Os agentes de combate a vetores epidemiológicos, que procuram focos do mosquito Aedes aegypti nas casas de Rio Preto, poderão entrar em imóveis abandonados conforme lei municipal sancionada pelo prefeito Edinho Araújo nesta segunda-feira, 2. O texto da lei nº 13.428, de 26 de fevereiro de 2020, será publicado no Diário Oficial de terça-feira, 3, e prevê que os agentes possam entrar em imóveis não utilizados, não habitados, abandonados ou que, embora contenham edificações iniciadas, estejam elas demolidas, semidemolidas ou paralisadas.

O texto diz ainda que, quando o agente deparar com um imóvel nessas condições, precisará expedir uma notificação para agendamento de vistoria, com prazo de sete dias para o proprietário responder. Se não houver resposta, o agente estará autorizado a entrar no local, mesmo sem permissão, para realizar a inspeção.

“A lei prevê, no entanto, que casos como este, em que o agente adentra um imóvel sem a permissão do proprietário, devem ocorrer somente para que o funcionário verifique a situação do imóvel, de modo que, após, faça relatório detalhado discriminando situações como: acúmulos de lixo, materiais com água e resíduos de construção, restos de poda de árvore, despejo de móveis, eletrodomésticos ou veículos, mato alto, restos de alimentos e animais mortos”, explicou a Prefeitura de Rio Preto.
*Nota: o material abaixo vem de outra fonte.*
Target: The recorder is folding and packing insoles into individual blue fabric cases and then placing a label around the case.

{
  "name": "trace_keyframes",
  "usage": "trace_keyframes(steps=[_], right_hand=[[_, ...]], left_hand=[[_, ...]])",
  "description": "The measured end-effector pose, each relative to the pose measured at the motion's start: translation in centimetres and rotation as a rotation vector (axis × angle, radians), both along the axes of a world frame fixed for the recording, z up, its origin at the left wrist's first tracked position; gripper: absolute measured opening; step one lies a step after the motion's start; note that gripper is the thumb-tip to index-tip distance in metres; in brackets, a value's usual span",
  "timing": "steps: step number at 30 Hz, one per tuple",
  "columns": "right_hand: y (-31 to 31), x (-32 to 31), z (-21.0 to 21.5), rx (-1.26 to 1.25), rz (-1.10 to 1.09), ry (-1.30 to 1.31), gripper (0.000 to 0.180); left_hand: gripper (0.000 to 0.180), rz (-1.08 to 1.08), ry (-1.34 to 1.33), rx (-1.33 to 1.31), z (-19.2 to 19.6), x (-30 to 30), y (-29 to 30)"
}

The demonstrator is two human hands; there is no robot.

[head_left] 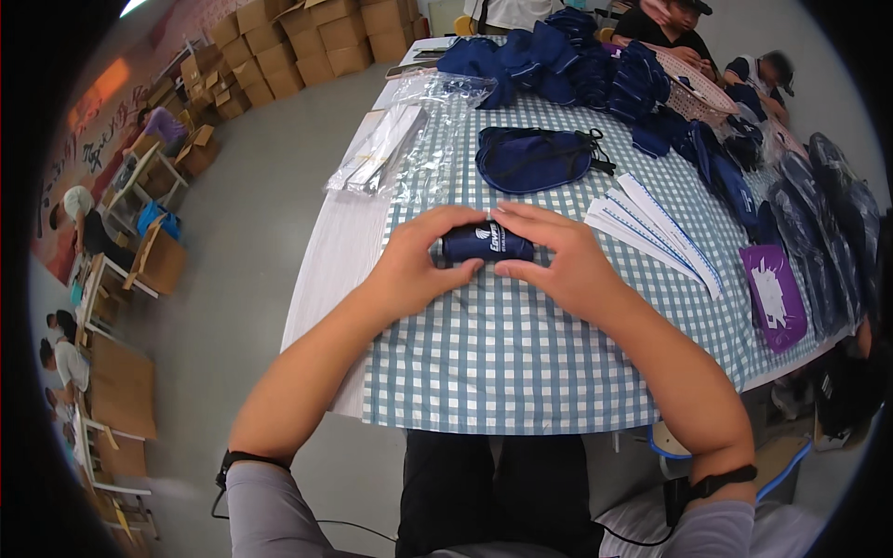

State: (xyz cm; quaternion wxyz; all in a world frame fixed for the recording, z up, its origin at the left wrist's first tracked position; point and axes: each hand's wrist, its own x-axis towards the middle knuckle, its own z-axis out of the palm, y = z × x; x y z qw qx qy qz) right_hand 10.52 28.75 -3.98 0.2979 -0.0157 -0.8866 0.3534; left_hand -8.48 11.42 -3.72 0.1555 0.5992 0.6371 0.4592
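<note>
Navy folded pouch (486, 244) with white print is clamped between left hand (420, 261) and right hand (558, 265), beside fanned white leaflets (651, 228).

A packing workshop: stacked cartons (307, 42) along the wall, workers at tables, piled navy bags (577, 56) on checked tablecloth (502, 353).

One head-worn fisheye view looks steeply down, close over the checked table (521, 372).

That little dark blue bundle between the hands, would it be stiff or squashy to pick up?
Probably squashy: the dark blue bundle looks like folded fabric, pressed between the left hand and right hand. Likely light for its size. Unlikely to roll on the checked tablecloth.
</note>
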Motion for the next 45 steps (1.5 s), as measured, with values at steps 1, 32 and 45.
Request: trace_keyframes(steps=[1,32,45], right_hand=[[-0.2,0.0,-0.2,0.033,-0.024,-0.113,0.062],[-3.2,4.0,3.2,-0.037,0.352,-0.338,0.072],[-2.6,2.2,0.6,0.320,-0.010,-0.149,0.052]], left_hand=[[0.070,0.016,0.072,0.048,-0.2,-0.2,0.2],[0.049,0.153,0.431,-0.012,-0.8,-1.8,-0.4],[0.053,0.168,0.477,0.050,-1.1,-2.0,-0.4]])
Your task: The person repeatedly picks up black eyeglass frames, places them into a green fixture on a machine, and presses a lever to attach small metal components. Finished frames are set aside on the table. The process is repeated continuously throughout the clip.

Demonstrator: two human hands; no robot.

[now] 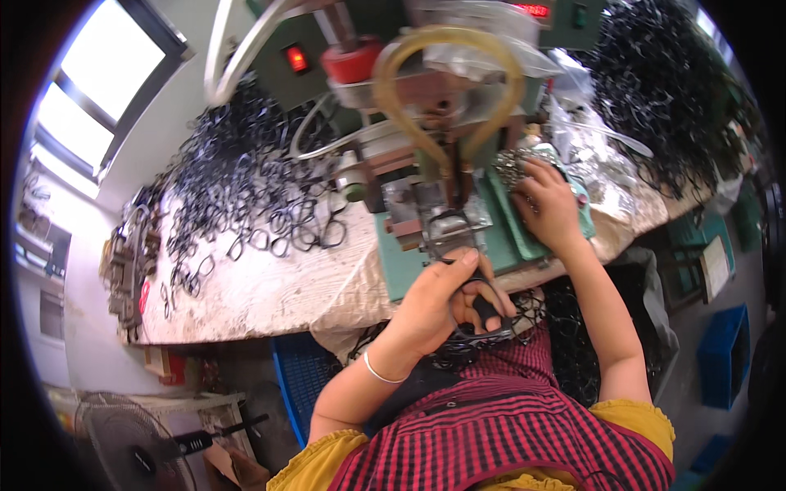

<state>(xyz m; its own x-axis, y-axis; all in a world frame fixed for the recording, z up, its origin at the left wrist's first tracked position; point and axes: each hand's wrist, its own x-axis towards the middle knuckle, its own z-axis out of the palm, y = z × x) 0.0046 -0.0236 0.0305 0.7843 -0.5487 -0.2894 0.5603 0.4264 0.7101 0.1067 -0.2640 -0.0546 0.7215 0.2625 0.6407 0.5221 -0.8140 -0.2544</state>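
Observation:
My left hand [442,301] is closed on a black eyeglass frame [481,334], just in front of the machine. Its thumb and forefinger reach up to the machine's metal fixture [449,237]. A dark curved piece [447,216] sits at that fixture; whether it belongs to the held frame I cannot tell. To the right, my right hand [550,200] has its fingertips in a heap of small shiny metal parts [509,166] on the green machine base [509,217]. Those fingers are bent, and anything pinched between them is too small to make out.
Black eyeglass frames [270,204] are heaped on the left of the worktable [221,307], with another dark heap [659,90] at the back right. A yellowish hose [385,74] arches over the fixture. Clear plastic bags [585,135] lie behind my right hand. Blue crates [291,385] and a fan [135,446] stand below.

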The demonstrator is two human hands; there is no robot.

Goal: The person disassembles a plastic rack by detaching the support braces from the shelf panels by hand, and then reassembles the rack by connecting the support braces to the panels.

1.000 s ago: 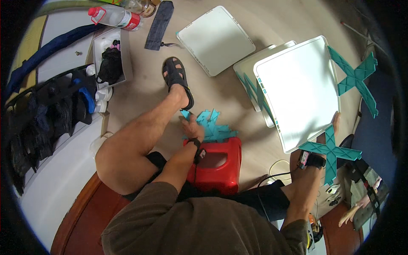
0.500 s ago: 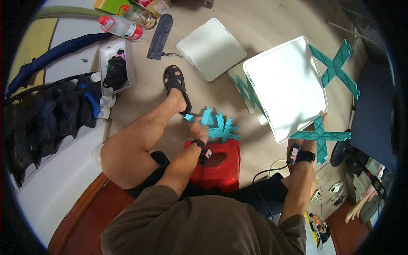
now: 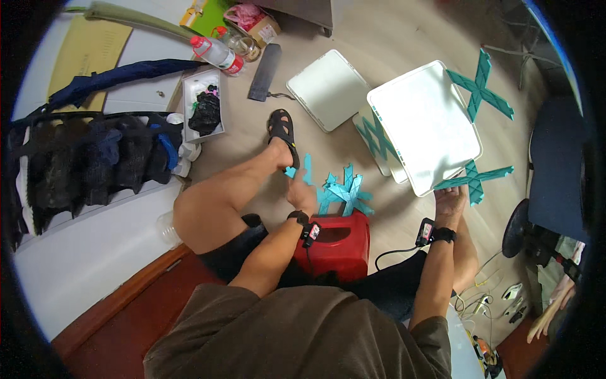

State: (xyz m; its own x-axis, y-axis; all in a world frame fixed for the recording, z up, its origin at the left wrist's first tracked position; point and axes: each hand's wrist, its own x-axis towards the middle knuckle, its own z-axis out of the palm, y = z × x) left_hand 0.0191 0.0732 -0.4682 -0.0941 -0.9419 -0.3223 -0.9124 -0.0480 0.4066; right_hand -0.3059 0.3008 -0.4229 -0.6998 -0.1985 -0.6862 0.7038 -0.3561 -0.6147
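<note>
My left hand [image 3: 302,192] is closed round a teal plastic piece [image 3: 307,165], whose ends stick out past the fingers. Just right of it, several teal X-shaped pieces [image 3: 346,191] lie in a pile by the red plastic stool [image 3: 353,249]. A white square panel [image 3: 424,126] is raised on the right, with one teal cross [image 3: 481,88] at its far right edge and another teal cross [image 3: 473,181] at its near corner. My right hand [image 3: 450,201] grips the panel's near edge beside that nearer cross; its fingertips are partly hidden.
Another white panel [image 3: 328,90] lies flat on the floor beyond. Bottles [image 3: 218,55], a white box of dark items [image 3: 205,107] and a shoe rack [image 3: 95,151] stand left. A black fan-like disc [image 3: 516,227] and loose cables [image 3: 480,303] are at right.
The view has shifted, so most things sit further right. My right hand, mostly hidden under the panel before, now shows at its near edge. My left hand stays by the teal pieces.
</note>
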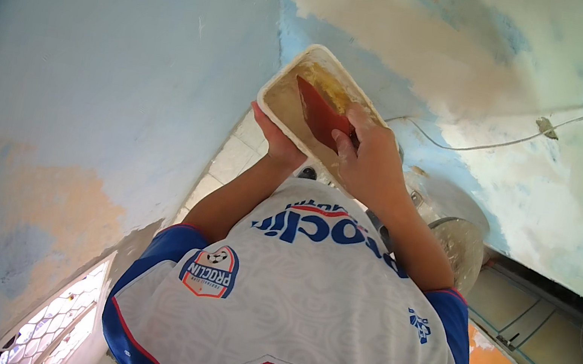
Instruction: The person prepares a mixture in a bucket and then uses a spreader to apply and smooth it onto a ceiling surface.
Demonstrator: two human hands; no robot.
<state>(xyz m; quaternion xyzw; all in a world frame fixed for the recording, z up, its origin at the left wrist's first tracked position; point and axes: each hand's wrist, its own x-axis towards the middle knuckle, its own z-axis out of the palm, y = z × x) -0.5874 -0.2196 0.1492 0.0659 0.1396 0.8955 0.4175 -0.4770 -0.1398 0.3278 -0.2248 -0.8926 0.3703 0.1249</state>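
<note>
My left hand supports a white rectangular tub from its left side, fingers partly hidden beneath and behind it. Inside the tub, a beige and yellowish paste-like residue coats the walls and bottom. A red flat scraper with a pointed corner is pinched in my right hand, thumb on the near face. Its blade is tilted within the tub's opening; whether its edge touches the tub wall I cannot tell.
A blue wall rises on my left, meeting a patchy, partly coated wall in a corner ahead. A thin cable hangs along the right wall. A round, whitish-stained object stands by my right elbow. At lower left is a window grille.
</note>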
Ficará a cargo da Secretaria de Serviços Gerais fazer a limpeza do imóvel após o recebimento do relatório. Nesse caso, os funcionários também poderão entrar no imóvel sem a permissão do dono, já que a lei também vale para o serviço de limpeza. “O custo do serviço será lançado no cadastro imobiliário respectivo”, informou a Prefeitura.